Aerobic training significantly improved ejection fraction by a weighted mean difference of 2.59% (95% CI 1.44%-3.74%) at the same time that it significantly reduced end systolic volume and end diastolic volume, wrote Mark J. Haykowsky, Ph.D., of the University of Alberta here, and colleagues.

There was, however, no confirmed benefit for combining aerobic and strength training.

The 14 trials included clinically stable patients with heart failure symptoms and a weighted mean ejection fraction of 23% at baseline. The mean age of patients was 57, and 89% of the patients were men.

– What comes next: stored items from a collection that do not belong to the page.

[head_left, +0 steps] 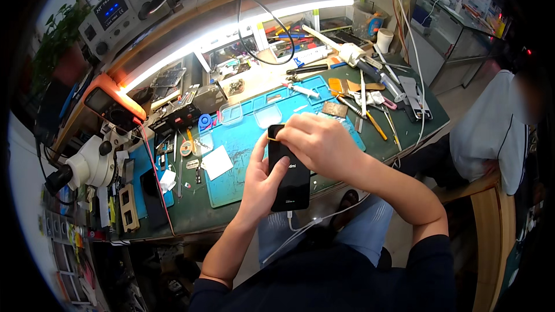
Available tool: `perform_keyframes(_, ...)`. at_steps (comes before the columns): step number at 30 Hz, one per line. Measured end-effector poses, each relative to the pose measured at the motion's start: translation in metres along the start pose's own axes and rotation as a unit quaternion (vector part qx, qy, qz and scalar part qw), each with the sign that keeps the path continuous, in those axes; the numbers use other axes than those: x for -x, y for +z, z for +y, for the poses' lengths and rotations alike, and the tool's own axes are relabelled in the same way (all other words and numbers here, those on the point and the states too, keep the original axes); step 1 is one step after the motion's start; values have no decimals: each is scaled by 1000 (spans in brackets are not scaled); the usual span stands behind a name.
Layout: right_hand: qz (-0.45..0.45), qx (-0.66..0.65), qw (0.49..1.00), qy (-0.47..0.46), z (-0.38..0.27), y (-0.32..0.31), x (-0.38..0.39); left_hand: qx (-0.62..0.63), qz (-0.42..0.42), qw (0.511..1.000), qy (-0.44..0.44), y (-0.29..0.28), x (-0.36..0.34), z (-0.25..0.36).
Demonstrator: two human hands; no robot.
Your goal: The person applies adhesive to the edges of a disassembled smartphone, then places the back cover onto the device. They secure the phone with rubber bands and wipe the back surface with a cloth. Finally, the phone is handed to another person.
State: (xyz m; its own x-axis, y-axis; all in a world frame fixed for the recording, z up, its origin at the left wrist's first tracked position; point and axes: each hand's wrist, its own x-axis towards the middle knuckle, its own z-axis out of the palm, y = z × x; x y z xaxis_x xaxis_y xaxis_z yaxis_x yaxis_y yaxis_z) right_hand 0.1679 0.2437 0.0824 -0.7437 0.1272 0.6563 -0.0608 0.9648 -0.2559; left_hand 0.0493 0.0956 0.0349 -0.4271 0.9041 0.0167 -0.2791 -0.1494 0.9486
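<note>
Head view: one phone; left hand clasps it, fingers curled; right hand bunches fingers at its top, hold unclear.

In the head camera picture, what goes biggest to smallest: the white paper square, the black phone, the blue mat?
1. Blue mat
2. Black phone (held up, perhaps nearer the camera, so it may look extra big)
3. White paper square
</note>
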Motion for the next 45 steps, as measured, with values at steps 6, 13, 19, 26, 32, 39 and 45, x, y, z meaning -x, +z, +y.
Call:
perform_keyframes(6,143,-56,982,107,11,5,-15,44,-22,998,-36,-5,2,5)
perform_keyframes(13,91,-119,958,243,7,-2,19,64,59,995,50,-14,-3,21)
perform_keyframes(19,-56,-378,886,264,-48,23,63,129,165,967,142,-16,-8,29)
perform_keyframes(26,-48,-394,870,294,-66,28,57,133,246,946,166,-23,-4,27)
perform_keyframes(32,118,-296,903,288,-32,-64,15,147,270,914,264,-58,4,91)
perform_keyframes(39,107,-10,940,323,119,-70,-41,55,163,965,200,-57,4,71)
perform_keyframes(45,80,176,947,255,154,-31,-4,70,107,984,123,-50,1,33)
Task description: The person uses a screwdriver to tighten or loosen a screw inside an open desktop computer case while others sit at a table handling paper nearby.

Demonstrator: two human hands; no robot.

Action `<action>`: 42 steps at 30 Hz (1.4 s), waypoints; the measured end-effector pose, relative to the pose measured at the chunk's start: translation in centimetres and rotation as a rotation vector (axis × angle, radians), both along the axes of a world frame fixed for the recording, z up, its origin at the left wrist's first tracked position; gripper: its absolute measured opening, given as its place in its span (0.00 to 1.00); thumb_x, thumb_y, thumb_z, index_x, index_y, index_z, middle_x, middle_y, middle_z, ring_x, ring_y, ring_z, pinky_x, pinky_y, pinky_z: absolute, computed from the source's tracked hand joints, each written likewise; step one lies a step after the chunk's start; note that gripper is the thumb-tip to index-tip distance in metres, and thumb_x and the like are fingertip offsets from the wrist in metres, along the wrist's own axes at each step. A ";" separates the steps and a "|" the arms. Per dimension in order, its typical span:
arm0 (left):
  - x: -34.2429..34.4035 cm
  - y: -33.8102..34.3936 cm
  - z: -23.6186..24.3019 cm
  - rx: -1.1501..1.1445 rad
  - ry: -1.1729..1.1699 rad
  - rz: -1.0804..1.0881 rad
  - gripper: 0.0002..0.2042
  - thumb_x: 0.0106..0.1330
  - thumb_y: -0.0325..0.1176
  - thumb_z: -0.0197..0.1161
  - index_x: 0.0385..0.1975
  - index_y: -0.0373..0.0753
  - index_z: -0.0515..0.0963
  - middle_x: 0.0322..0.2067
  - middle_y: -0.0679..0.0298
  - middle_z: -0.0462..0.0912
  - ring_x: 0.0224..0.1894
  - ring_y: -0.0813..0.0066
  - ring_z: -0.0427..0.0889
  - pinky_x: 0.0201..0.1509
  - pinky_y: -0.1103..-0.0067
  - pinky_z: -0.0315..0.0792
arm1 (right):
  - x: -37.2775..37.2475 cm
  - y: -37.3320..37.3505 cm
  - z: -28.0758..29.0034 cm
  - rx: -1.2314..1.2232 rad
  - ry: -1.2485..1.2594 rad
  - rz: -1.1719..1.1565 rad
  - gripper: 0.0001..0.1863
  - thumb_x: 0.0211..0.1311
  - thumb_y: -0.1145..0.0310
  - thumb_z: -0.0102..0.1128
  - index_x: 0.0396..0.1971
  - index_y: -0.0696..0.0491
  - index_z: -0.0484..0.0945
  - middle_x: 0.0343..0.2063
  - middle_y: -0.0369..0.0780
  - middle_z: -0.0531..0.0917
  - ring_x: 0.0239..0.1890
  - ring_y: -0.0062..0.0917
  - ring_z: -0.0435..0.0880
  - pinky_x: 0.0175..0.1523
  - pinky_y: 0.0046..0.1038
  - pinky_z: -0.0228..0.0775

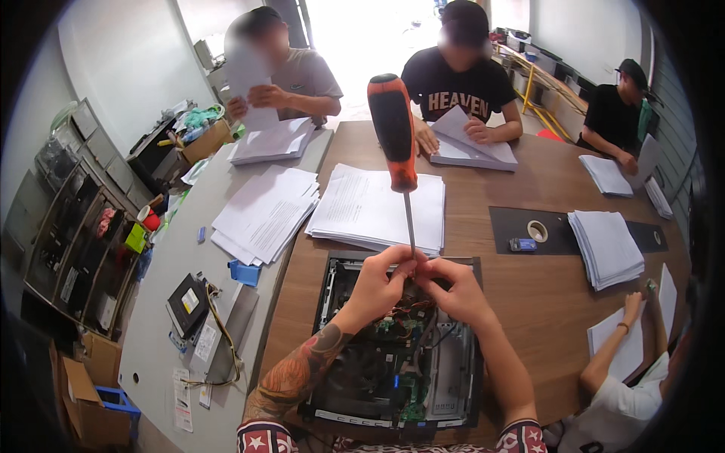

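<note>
A screwdriver (394,136) with an orange and black handle stands upright, handle up, its thin shaft running down between my fingertips. My left hand (380,281) is closed, pinching at the lower end of the shaft. Against it, my right hand (457,291) is also closed, thumb and fingers at the same spot. Whether a small part sits at the hidden tip, I cannot tell. Below both hands lies an opened desktop computer case (453,374), showing a green circuit board (411,392), coloured cables and a black fan housing (351,377).
Paper stacks (381,204) lie just beyond the case. On the grey table at left are a metal power supply (226,332) with cables and an optical drive (187,303). A tape roll (537,231) rests at right. Several people handle papers around the table.
</note>
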State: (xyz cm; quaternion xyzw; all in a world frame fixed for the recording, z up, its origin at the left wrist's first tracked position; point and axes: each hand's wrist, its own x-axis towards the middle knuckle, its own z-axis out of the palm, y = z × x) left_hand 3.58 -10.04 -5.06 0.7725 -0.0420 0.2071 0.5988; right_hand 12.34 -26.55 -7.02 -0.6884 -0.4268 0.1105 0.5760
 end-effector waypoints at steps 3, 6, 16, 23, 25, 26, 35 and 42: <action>-0.1 0.1 0.3 -0.036 0.005 0.017 0.06 0.68 0.20 0.57 0.39 0.30 0.81 0.35 0.63 0.86 0.39 0.79 0.82 0.49 0.80 0.76 | 0.2 0.1 -0.5 0.009 0.050 -0.003 0.10 0.61 0.77 0.64 0.42 0.62 0.81 0.36 0.43 0.87 0.41 0.24 0.87 0.48 0.25 0.77; 0.3 -0.1 0.0 -0.086 0.000 0.035 0.03 0.63 0.23 0.66 0.34 0.32 0.82 0.33 0.64 0.86 0.39 0.80 0.83 0.47 0.81 0.75 | 0.3 -0.2 -1.0 0.016 0.098 0.000 0.11 0.61 0.78 0.62 0.44 0.61 0.80 0.36 0.43 0.87 0.42 0.25 0.87 0.48 0.25 0.77; 0.3 -0.7 -0.4 -0.043 -0.055 0.047 0.09 0.68 0.20 0.55 0.44 0.31 0.80 0.34 0.61 0.85 0.39 0.77 0.83 0.43 0.79 0.77 | -0.4 -0.1 0.3 -0.034 0.000 0.009 0.15 0.59 0.78 0.64 0.46 0.62 0.80 0.38 0.43 0.87 0.42 0.25 0.86 0.49 0.25 0.75; 0.2 -0.1 -0.6 -0.133 -0.040 -0.020 0.11 0.69 0.21 0.53 0.48 0.31 0.79 0.37 0.59 0.85 0.41 0.74 0.84 0.47 0.79 0.77 | -0.3 0.6 -0.7 -0.010 0.041 0.000 0.16 0.60 0.78 0.64 0.48 0.62 0.79 0.39 0.43 0.87 0.40 0.24 0.86 0.48 0.25 0.76; 0.1 -0.2 -0.4 0.020 -0.083 -0.004 0.11 0.69 0.22 0.55 0.48 0.31 0.79 0.39 0.58 0.85 0.42 0.73 0.84 0.48 0.78 0.76 | -0.3 0.7 -0.6 0.003 0.048 -0.048 0.12 0.58 0.78 0.65 0.43 0.61 0.81 0.34 0.42 0.86 0.35 0.23 0.84 0.43 0.25 0.75; 0.1 -0.3 -0.2 0.020 -0.082 -0.007 0.11 0.69 0.22 0.55 0.48 0.31 0.79 0.39 0.58 0.85 0.42 0.73 0.84 0.48 0.78 0.76 | -0.3 0.6 -0.6 0.003 0.049 -0.051 0.12 0.58 0.78 0.65 0.43 0.61 0.81 0.34 0.42 0.86 0.35 0.23 0.84 0.43 0.25 0.75; 0.1 -0.6 0.3 0.120 -0.176 -0.020 0.09 0.60 0.24 0.65 0.39 0.31 0.80 0.35 0.56 0.82 0.40 0.68 0.83 0.45 0.76 0.75 | 0.6 0.4 -0.5 0.032 -0.126 -0.067 0.12 0.51 0.79 0.67 0.38 0.60 0.83 0.27 0.40 0.81 0.26 0.22 0.78 0.34 0.24 0.71; 0.5 -0.9 0.1 0.142 -0.102 -0.010 0.05 0.62 0.24 0.66 0.36 0.32 0.82 0.35 0.63 0.82 0.38 0.77 0.80 0.45 0.79 0.73 | 0.5 -0.1 -0.1 -0.003 -0.094 -0.025 0.20 0.52 0.72 0.72 0.47 0.55 0.83 0.28 0.38 0.82 0.26 0.22 0.79 0.33 0.24 0.73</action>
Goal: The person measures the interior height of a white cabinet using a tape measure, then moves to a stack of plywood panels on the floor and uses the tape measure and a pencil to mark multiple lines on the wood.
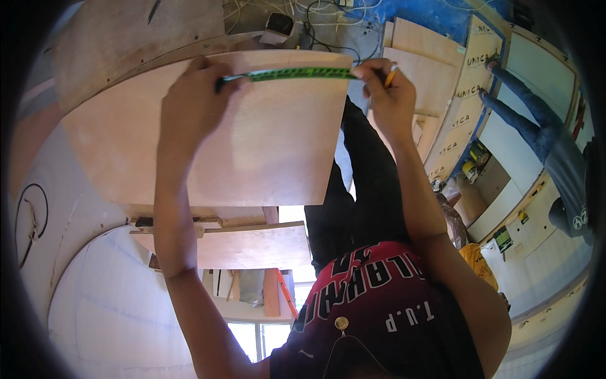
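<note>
A pale, curved plywood panel (265,139) lies in front of my body. A green tape measure (297,72) is stretched along its far edge. My left hand (199,95) is closed on the tape's left end, over a dark part mostly hidden by my fingers. My right hand (388,95) grips the right end just beyond the panel's corner, with a slim yellow object (391,77), apparently a pencil, between its fingers.
A co-worker in dark clothing (562,164) is at the right, beside wooden boards (464,107). More plywood (420,69) leans behind my right hand. Cables (328,44) run beyond the panel. A lower board (252,246) shows beneath it, and a black cable loop (31,189) is at left.
</note>
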Available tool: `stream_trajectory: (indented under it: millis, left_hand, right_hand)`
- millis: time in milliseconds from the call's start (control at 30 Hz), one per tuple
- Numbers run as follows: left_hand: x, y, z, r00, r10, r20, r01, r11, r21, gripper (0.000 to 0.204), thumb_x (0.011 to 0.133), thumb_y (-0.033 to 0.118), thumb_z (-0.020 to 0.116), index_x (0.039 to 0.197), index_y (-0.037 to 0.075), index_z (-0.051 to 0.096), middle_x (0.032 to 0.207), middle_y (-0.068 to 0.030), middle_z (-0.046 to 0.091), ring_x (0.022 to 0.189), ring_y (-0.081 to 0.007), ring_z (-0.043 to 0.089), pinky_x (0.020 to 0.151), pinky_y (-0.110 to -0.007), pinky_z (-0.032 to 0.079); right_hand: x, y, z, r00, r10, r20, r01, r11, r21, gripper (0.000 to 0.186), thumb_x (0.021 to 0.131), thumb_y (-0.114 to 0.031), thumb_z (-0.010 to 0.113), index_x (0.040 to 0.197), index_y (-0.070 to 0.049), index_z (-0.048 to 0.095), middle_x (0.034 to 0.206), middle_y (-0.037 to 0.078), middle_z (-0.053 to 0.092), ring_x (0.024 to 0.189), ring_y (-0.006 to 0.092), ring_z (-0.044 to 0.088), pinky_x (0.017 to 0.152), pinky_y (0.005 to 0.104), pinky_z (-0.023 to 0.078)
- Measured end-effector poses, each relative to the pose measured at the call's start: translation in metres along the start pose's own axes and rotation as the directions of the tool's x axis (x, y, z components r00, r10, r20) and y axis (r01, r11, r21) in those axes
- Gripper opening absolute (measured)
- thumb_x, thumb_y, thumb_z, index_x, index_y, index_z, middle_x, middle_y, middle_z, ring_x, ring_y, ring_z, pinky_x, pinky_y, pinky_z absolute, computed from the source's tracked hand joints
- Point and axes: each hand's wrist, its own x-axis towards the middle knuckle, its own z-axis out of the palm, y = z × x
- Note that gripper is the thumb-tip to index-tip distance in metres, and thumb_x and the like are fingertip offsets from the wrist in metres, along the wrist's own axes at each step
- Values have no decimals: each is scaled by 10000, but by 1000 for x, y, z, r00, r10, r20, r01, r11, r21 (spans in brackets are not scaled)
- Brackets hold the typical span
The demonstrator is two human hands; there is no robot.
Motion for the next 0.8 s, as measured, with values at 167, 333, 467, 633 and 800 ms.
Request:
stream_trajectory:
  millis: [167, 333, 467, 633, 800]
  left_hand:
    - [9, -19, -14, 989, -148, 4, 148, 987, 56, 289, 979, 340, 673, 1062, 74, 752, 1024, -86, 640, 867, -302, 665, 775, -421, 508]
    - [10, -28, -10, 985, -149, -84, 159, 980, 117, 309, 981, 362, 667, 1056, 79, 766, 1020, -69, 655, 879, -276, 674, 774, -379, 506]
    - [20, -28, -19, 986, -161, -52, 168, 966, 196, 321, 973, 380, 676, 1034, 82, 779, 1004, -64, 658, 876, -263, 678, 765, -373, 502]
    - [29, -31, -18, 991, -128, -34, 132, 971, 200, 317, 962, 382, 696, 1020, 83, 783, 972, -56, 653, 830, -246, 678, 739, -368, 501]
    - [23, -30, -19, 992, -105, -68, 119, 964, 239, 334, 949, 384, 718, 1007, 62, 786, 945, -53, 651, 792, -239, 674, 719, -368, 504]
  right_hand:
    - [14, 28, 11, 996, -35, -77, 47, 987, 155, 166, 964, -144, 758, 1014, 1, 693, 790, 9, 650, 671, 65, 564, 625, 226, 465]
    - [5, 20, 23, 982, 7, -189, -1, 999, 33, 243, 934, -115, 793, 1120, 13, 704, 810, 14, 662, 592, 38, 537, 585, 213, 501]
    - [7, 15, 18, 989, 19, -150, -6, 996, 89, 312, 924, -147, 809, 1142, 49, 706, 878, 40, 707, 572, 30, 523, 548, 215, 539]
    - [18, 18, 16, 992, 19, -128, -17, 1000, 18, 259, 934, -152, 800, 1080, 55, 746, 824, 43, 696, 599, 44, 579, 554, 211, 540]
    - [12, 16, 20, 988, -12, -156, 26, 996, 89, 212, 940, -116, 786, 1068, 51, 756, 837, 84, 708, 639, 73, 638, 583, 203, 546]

Nine of the trials studied aerobic exercise training, usually at 60% to 80% of baseline VO2 peak, and four investigated combined aerobic and strength training regimens. One study investigated strength training alone.

The authors noted that when the findings of all trials were pooled, exercise training was associated with "a significant improvement in [ejection fraction]" but the analysis demonstrated substantial heterogeneity.

However, when the results of the aerobic trials were analyzed separately those results demonstrated "relatively consistent benefits" in the heart's pumping capacity for the 538 patients who participated.

The finding that strength training was not beneficial was unexpected, but the authors speculated that it might be due to "the heightened systolic and diastolic pressure loading that occurs with strength training. Moreover, the strength-training-mediated increase in LV wall stress, coupled with impaired contractile and preload reserve, could explain why LV stroke volume and [ejection fraction] do not increase with this type of exercise."

And while aerobic training was found to be beneficial, the authors could only speculate as to why this was so suggesting that "it may be due to the reduction in vasoconstrictive neurohormones or a decline in hemodynamic loading."

But the take home message was unambiguous-aerobic training is "an inexpensive and effective nondrug, nondevice, nonsurgical intervention that reverses ventricular remodeling and improves VO2 peak in clinically stable individuals with [heart failure] and LV systolic dysfunction."